There’s no way to express this sentiment without sounding slightly cheesy, but really, the power of music never fails to astound me. About a month ago, I, like many other music hacks, was asked to start thinking about my top 10 albums of the year. It’s been an excellent year for music in general, but the problem with that – if you can call it a problem – is trying to decide which excellent album is a little bit more excellent than the others. I hummed-and-hawed for a few weeks about what to make my number one, but even after hours and hours of re-listening, I was struggling to make a decision.

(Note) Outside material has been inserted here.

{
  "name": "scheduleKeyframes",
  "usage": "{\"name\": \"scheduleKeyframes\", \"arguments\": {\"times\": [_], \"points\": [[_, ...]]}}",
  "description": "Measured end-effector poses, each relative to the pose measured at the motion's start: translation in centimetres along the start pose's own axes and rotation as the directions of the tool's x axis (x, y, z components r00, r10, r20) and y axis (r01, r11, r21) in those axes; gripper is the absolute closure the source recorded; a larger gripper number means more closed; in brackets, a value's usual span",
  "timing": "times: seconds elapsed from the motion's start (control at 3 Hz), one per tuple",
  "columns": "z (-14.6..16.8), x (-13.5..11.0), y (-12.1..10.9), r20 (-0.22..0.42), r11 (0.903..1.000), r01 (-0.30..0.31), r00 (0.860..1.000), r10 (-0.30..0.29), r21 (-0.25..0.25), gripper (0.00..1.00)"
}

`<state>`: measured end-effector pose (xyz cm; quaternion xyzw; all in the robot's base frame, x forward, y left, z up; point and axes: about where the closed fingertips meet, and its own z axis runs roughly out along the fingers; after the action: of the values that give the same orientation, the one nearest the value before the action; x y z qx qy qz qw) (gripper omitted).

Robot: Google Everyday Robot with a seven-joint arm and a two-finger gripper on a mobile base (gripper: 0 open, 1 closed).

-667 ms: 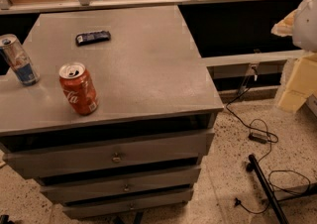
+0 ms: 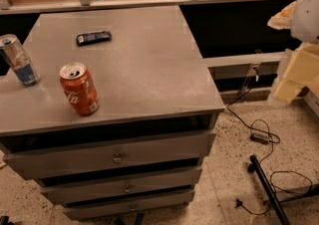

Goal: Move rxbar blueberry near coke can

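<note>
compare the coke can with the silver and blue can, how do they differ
The coke can is red with white script; the slim can is silver and blue. The coke can looks wider, the slim can narrower. The coke can stands nearer the front edge, the slim can at the left edge. Both stand upright on the cabinet top, apart. The end effector hangs off to the right, clear of both.

Glossy coke can (image 2: 79, 89), matt table (image 2: 149, 69), plastic jaws right.
</note>
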<state>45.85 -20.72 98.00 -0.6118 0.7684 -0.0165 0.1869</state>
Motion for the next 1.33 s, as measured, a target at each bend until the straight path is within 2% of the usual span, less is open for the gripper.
{"name": "scheduleKeyframes", "arguments": {"times": [0.33,0.67,1.0,1.33], "points": [[2.5,-5.0,-5.2,0.102,0.9973,0.073,0.992,-0.072,-0.004,0.00],[6.3,-15.6,-11.8,0.224,0.9865,0.163,0.961,-0.162,0.015,0.00],[4.9,-16.3,-11.8,0.237,0.9846,0.170,0.956,-0.175,0.040,0.00],[5.3,-16.1,-11.7,0.247,0.9853,0.167,0.954,-0.170,0.035,0.00]]}}
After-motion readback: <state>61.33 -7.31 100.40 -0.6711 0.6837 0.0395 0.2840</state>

The breakthrough came when I spent the weekend at the Crossing Border festival in The Hague, which I’ve mentioned in a previous post. It was a superb weekend of music, but the icing on the cake was a set by John Grant, the former frontman of The Czars (a band I know very little about). I was vaguely familiar with his album Queen of Denmark, as it came through my letterbox with a big pile of other Bella Union promos when it was released in April. I gave it a quick listen at the time and thought ‘Huh. That sounds quite good’, but predictably, it became engulfed by the constantly growing mountain of cardboard-sleeved discs that causes me to be the bane of my postman’s existence.

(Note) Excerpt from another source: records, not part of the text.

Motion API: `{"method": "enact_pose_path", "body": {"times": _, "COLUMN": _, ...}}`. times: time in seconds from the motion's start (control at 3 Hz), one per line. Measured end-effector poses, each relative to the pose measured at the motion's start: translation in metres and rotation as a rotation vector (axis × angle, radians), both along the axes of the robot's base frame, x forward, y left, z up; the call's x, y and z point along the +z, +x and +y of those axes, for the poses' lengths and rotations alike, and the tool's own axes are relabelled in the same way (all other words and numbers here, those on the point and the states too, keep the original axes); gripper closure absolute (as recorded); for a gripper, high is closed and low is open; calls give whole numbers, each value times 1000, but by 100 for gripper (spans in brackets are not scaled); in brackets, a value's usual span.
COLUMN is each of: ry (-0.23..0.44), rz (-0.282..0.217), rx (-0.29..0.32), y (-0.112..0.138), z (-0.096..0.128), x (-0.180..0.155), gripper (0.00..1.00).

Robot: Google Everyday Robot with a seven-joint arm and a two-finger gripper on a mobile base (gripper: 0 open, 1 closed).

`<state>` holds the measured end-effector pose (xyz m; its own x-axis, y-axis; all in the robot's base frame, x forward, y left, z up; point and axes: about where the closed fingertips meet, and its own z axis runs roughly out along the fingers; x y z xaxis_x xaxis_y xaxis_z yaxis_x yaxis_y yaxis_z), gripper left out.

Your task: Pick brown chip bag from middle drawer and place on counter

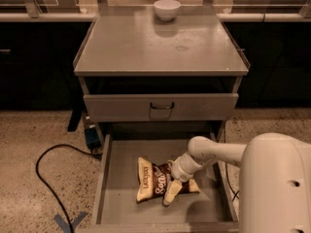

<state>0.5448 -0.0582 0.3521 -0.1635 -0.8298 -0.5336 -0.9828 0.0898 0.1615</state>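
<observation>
We are seeing the pale gripper (171,194) reaching down inside the open, shallow grey metal middle drawer (121,198), meeting the right end of the crinkly brown chip bag (153,179). We cannot tell if it is clamping the bag. The bag is lying on the drawer's floor. Above the drawer, the flat grey metal counter (146,47) is carrying a small white bowl (166,8).

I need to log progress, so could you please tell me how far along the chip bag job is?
Done: the drawer is open. In hand: the gripper is down at the chip bag, which lies on the drawer floor, not yet lifted. Left: lifting it out and setting it on the counter, where a white bowl stands at the back.
</observation>
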Motion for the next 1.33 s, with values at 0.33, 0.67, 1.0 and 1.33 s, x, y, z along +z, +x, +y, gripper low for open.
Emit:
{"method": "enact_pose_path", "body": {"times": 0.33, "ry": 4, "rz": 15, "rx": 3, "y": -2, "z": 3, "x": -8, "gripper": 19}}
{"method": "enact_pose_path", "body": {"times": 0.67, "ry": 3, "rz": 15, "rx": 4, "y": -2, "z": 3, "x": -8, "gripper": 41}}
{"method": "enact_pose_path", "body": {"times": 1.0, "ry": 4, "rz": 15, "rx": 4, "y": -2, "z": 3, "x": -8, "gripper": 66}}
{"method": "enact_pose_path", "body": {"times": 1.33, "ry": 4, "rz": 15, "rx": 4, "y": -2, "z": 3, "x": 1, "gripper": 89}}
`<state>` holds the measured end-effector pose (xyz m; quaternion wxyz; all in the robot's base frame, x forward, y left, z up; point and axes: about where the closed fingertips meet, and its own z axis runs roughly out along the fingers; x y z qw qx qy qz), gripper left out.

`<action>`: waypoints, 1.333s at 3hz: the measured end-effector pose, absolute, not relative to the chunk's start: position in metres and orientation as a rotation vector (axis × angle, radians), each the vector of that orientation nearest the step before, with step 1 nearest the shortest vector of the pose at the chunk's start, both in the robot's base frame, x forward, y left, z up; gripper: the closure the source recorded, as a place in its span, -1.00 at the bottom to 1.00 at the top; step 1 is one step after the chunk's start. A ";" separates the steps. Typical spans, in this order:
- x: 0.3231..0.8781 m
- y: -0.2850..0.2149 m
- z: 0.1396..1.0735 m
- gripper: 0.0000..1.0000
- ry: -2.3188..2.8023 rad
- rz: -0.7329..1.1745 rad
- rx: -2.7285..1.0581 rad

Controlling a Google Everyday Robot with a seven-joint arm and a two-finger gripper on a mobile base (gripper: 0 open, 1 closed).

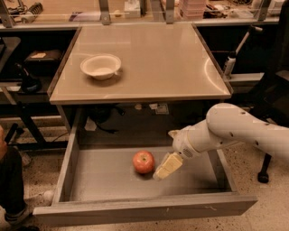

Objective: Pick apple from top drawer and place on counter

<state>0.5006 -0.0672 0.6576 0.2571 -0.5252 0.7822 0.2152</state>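
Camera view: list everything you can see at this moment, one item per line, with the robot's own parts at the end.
counter: one, glossy beige-tan, centre of the picture, above the drawer
bowl: one, white, on the counter's left part
top drawer: one, grey, pulled open below the counter
apple: one, red-orange, on the drawer floor near its middle
clutter: several items, too blurred to name, on the benches behind the counter
bystander's leg: one, dark trousers, bottom-left edge of the picture
arm: one, white, reaching in from the right over the drawer
claw: one, yellowish, inside the drawer close beside the apple's right side
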 end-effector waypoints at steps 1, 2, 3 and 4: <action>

Around September, I was having a conversation with a fellow journo about the best albums of the year so far. He was fairly certain that Queen of Denmark would not be bettered. It prompted me to go back and re-listen to it in more depth, and again, I thought it was a really, really good album. Album of the year, though? Didn’t know about that.

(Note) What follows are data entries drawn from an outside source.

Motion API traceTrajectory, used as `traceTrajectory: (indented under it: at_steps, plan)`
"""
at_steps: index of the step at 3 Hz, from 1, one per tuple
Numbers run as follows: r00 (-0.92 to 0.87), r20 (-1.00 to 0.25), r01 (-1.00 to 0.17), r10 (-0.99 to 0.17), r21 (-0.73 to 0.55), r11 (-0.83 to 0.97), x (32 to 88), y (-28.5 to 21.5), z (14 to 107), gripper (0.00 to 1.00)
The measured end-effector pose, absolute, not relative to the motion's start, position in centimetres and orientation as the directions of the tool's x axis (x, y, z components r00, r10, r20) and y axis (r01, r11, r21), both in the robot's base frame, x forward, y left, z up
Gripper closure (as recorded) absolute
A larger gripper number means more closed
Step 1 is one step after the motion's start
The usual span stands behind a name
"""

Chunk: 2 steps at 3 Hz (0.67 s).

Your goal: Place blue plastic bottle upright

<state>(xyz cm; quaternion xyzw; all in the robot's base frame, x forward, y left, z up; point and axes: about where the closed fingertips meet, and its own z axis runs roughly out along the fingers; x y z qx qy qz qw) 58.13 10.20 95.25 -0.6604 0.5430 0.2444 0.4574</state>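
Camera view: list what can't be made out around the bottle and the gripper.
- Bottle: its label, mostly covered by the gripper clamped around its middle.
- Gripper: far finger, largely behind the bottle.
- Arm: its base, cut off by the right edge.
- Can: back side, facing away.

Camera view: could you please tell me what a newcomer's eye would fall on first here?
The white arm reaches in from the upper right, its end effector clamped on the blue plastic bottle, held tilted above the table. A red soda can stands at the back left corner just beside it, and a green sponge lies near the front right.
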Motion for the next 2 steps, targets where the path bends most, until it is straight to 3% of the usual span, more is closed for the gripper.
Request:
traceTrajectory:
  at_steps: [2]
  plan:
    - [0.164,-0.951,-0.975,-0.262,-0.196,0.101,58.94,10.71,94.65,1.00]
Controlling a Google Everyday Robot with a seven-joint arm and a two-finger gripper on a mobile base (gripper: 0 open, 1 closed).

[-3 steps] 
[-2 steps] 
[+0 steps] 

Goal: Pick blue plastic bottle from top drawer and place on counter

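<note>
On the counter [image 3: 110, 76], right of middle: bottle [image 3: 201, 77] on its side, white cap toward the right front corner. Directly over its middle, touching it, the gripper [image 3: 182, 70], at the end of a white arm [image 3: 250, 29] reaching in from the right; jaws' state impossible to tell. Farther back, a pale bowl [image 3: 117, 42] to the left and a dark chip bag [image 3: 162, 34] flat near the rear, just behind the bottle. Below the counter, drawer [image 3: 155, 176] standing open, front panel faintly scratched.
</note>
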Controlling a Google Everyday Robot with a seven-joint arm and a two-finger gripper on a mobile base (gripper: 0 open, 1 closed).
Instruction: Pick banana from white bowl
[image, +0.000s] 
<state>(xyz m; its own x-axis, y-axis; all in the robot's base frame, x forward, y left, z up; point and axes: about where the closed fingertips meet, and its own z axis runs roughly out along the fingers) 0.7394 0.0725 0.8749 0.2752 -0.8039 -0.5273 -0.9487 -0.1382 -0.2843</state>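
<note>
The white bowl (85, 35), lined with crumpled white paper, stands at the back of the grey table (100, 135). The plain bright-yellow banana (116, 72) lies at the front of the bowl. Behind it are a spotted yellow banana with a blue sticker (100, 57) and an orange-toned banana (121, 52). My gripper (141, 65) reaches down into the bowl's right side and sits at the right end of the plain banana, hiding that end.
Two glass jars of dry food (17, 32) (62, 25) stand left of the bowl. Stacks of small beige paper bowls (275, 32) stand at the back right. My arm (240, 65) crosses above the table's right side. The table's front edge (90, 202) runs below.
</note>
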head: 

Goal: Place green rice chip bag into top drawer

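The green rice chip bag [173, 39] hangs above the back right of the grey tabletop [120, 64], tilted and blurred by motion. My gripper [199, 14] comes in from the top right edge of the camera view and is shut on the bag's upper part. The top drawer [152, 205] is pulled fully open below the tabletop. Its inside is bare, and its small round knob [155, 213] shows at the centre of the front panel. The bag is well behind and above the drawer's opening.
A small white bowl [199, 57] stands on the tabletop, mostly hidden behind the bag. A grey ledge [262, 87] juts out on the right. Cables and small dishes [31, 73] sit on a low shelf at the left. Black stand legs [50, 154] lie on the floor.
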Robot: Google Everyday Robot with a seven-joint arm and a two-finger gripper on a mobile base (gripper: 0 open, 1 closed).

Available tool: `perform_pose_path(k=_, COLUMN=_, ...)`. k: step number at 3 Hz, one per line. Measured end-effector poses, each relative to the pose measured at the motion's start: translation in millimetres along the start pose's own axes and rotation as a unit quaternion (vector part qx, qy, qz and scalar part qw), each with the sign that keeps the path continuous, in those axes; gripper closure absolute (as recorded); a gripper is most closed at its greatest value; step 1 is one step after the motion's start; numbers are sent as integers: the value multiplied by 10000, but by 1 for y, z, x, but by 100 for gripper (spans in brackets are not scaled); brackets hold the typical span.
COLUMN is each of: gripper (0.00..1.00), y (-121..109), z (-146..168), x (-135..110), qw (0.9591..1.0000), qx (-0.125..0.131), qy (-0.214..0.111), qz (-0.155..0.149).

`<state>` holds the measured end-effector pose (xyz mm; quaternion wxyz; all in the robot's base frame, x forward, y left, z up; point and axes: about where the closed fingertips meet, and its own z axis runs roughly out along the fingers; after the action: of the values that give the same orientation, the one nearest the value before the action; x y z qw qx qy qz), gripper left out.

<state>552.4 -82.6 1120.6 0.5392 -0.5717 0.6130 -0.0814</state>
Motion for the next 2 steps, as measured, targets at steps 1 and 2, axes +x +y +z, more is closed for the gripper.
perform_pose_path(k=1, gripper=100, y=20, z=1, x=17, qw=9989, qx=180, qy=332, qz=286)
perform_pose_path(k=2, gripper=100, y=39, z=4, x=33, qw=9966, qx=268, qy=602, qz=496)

Yet, when I walked into a half-full Theatre Royal three or four Fridays ago and sat down on one of their plush velvet seats to watch a big, strapping man sing some of the most funny, tender, witty, sad songs I’ve heard in a long time, something clicked. John Grant’s performance blew me away that night, and on the plane journey home, I listened to the album from start to finish, and it just clicked. There’s no other way to describe it – it was literally like a switch had been turned on. There was a familiarity about the songs that was just reassuring. I literally haven’t stopped listening to it since. I actually genuinely don’t want to listen to anything else. (Unfortunately, work gets in the way, and the Glee Christmas album is one of the discs that has broken my Grant marathon).
Previously, when I’d heard that Grant had recorded the album with Midlake as his backing band (he just plays piano and sings, himself), I think I’d subconsciously filed it under ‘blah’. Y’know, I like some Midlake songs (and the Trials of Van Occupanther album, sure) – but this is Midlake not sounding like Midlake. Although they provide some beautiful musicianship, Grant, obviously and rightly, takes centre stage.
But what makes Queen of Denmark so bloody amazing? Well, without getting too technical, it can be broken down into a few categories. Firstly, there’s the music. The songs are primarily piano and keyboard-based; this is a winner for me, as the piano is one of my favourite instruments. But it’s more than personal preference. It’s the heartbreaking, mesmerising trickle of piano that opens ‘Marz’. It’s the sad, dejected keyboard on ‘It’s Easier‘; it’s the timeless simplicity of ‘Caramel’, and it’s the playful showtune pomp of ‘Silver Platter Club’. When Midlake do come in – like on the sprightly ’70s pop-funk stomp of ‘Chicken Bones‘, or with their gorgeous harmonies (harmonies also feature heavily on this album = win), they’re astoundingly good.
What else? Well, there’s John Grant’s voice. I’m going to check out The Czars when I’ve had my fill of this album, because his voice is a powerful, versatile and moving instrument in itself. Whether he’s plumbing the lower depths on ‘Where Dreams Go to Die’, stretching for airy space on ‘Caramel’, or rocking out on the title track, he makes it sound so easy, so natural.
Finally, there’s probably my favourite aspect of the album, and John Grant’s songwriting in general: his lyrics. I love songwriters than can see the funny side of sad situations (Morrissey, Stephin Merritt, for example), and Grant is a master at this. He’s a witty fucker. Who else could write a lyric about childhood displacement and draw parallels with the films Alien and Bram Stoker’s Dracula?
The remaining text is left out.